EXERCISE INSTRUCTIONS: Set down, word for word, the line with "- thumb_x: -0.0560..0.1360" and the lines after it through the final line of the data below, without pictures.

____________

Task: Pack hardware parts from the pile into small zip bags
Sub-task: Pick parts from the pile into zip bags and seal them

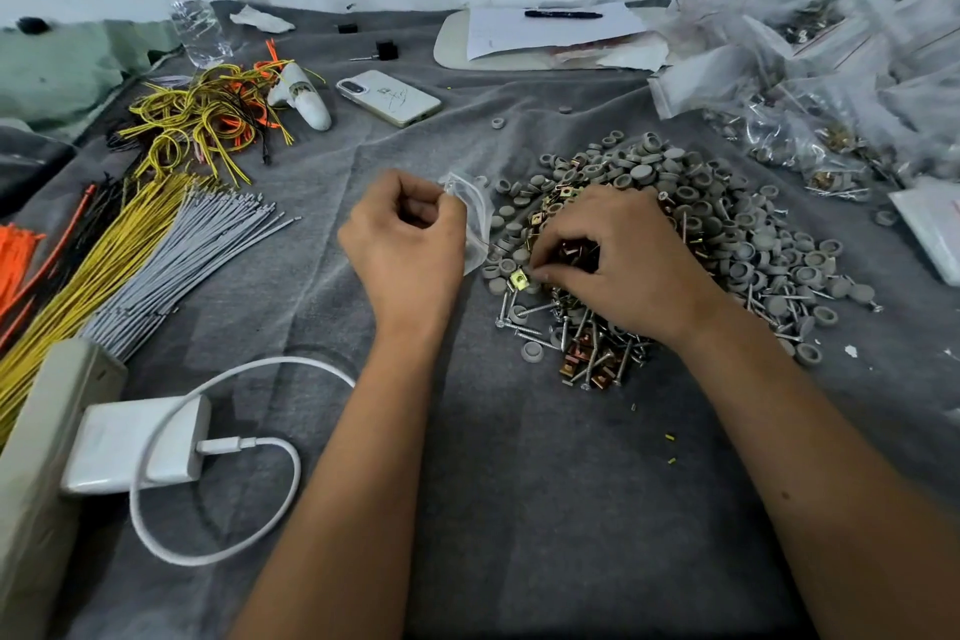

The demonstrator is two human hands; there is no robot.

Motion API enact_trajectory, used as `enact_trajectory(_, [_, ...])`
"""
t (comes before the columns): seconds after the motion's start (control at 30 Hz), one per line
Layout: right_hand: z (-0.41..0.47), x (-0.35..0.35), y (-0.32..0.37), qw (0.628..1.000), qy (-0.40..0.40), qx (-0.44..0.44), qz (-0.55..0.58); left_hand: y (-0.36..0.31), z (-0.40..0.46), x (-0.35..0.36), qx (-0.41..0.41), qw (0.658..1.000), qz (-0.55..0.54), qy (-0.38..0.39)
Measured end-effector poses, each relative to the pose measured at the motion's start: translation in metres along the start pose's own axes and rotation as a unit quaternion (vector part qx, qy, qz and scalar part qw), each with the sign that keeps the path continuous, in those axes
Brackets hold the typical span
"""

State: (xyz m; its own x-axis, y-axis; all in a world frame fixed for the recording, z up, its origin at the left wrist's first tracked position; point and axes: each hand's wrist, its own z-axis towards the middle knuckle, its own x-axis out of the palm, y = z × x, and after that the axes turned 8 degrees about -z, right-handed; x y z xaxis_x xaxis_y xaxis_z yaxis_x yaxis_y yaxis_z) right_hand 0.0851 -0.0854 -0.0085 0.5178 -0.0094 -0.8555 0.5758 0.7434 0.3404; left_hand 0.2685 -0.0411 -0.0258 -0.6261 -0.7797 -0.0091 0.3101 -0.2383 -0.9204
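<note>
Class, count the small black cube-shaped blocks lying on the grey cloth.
2. One black block lies near the far edge of the cloth; the other sits just nearer, beyond the phone. Others may be hidden.

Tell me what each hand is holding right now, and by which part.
The left hand pinches a small zip bag by its top edge. The right hand has its fingers curled on brass clips in the pile.

A dark grey wrinkled cloth (519,483) covers the table. The pile of round plastic caps (727,224) is dull grey, mixed with silver screws (524,327) and brassy gold metal clips (584,359). Bundled straight wire ties (119,255) run yellow and pale grey, with orange ones (15,255) beside. The charger block (135,442) is white.
</note>
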Motion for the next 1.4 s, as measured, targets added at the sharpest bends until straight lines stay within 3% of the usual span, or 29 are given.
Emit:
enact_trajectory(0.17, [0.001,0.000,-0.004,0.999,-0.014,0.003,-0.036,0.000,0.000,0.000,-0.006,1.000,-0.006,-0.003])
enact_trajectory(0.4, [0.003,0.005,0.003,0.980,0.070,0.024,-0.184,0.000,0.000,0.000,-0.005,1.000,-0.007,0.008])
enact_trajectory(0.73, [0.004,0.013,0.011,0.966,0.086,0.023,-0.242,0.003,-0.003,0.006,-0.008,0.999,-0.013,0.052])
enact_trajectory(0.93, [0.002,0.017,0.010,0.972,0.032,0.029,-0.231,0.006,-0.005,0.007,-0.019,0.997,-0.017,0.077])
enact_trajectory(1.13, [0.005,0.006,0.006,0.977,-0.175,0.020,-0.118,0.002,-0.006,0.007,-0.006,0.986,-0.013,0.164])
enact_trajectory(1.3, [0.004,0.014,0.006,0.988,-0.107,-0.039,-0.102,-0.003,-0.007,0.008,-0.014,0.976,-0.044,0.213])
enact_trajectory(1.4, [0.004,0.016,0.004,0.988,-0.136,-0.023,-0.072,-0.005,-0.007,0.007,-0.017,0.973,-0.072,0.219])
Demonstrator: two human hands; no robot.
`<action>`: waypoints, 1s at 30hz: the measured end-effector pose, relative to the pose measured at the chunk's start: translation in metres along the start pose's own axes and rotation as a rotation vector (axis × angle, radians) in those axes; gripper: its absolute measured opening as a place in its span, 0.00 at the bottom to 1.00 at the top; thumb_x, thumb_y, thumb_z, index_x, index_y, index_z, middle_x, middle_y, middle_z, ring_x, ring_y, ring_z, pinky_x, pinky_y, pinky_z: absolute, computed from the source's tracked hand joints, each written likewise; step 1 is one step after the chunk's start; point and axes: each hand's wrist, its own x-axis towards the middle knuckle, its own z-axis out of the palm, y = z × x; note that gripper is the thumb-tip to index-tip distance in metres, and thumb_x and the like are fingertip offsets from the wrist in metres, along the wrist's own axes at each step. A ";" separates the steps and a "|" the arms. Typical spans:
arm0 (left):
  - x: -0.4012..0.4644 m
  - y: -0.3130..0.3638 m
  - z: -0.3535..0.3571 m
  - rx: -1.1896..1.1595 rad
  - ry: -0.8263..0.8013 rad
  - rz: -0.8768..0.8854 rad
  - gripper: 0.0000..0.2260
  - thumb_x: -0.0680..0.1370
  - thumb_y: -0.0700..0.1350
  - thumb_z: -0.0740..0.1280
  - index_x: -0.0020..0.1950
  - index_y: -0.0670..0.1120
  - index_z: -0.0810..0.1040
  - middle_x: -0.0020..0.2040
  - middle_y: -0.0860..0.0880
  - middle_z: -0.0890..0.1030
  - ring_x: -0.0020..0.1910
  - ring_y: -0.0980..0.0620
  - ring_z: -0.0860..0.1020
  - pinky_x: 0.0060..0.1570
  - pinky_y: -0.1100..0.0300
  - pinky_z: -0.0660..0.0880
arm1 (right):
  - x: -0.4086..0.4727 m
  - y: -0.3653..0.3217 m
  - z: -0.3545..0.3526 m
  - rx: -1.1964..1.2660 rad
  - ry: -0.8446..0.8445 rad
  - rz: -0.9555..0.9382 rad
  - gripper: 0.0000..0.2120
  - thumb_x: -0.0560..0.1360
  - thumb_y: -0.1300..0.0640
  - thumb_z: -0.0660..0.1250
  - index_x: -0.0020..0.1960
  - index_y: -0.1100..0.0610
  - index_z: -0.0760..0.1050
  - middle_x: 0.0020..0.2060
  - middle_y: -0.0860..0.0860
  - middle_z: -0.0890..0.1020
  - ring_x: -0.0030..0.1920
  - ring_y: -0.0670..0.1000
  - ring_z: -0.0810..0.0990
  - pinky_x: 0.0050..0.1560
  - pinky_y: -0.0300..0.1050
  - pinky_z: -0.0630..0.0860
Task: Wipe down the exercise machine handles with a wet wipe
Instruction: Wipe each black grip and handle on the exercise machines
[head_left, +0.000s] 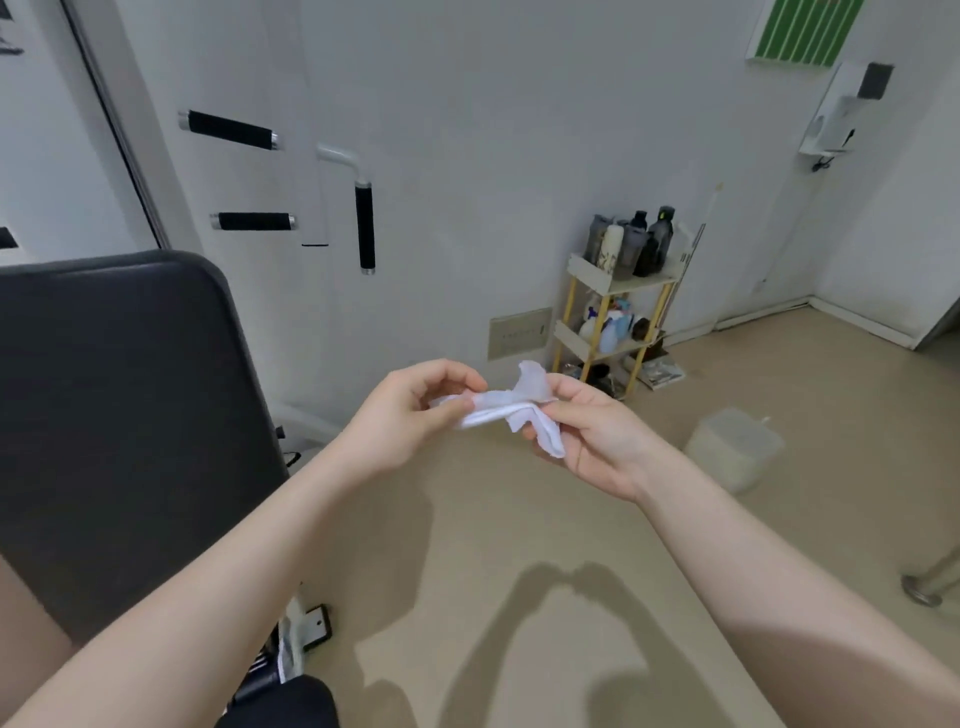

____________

EXERCISE ANSWER:
  - thumb_x: -0.0560..0.1360
  - thumb_y: -0.1300..0.0640
  - thumb_z: -0.0660..0.1250
  - index_x: -0.0020..0.1960
  - index_y: -0.1100..0.0610
  - index_z: -0.0760..0.1050
  - middle_x: 0.0020..0.2060
  - middle_y: -0.0860..0.0860
  - middle_z: -0.0890..0.1020
  - ring_x: -0.0030..0.1920
  - ring_y: -0.0670..0.1000
  - ring_z: -0.0810..0.0990
  - pinky_x: 0.0050..0.1560
  - pinky_y: -0.0300..0.1050
  - pinky_z: -0.0630..0.0860
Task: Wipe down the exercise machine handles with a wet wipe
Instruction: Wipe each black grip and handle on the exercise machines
[head_left, +0.000s] 

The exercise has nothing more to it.